Even the Russian judges had to agree that Perseverance nailed the landing in Jezero Crater. Hitting its spot in the 28-mile wide dry lakebed is like programming and propelling a dart to launch from Washington, DC, and hit a bull’s-eye in Dallas. Mars landings have a historical success rate of about 50 percent, and this one added to the hits with a gold star.

And Perseverance makes 3

NASA now has three vehicles roaming the surface of Mars: Curiosity, InSight, and now Perseverance. Curiosity has been there almost nine years and Insight about three. Equipped with supersensitive seismic detection instruments, InSight was primed to be listening for tremors on the surface of Mars resulting from Perseverance’s landing. InSight detecting Perseverance’s landing would mark the first time one spacecraft has “heard” another on the same planet.

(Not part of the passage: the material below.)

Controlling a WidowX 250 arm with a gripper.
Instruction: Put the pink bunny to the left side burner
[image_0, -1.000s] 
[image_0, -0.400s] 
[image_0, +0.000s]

Swati Mohan sits at her desk in Mission Control monitoring the progress of Perseverance on its descent towards the surface of Mars.

Swati’s star turn

The voice that guided viewers through the drama of Perseverance landing belonged to Swati Mohan, an Indian-American engineer who came to the U.S. when she was one year old. Educated at Cornell and MIT, she has worked on spaceflight missions at JPL for more than 15 years. Watching Star Trek as a kid and taking her first physics class at age 16 launched her towards a career in space exploration. As she calmly and expertly narrated the landing, Mohan’s profile started buzzing on social media, identifying her as a role model and inspiration for girls around the world.

Built tough

Perseverance is an incredibly built piece of rocketcraft. It executed an automated landing sequence that involved deceleration from over 12,000 MPH to about 2 MPH, or quick walking speed, in less than 10 minutes. Temperatures on the bottom of the spacecraft reached about 2,400 degrees Fahrenheit, owing to friction generated from entering Mars’s atmosphere. Now it will become a Martian dune buggy/scientific Swiss Army Knife, beetling its way around the rocky terrain of Mars and carrying out path-breaking explorations and experiments for years to come. 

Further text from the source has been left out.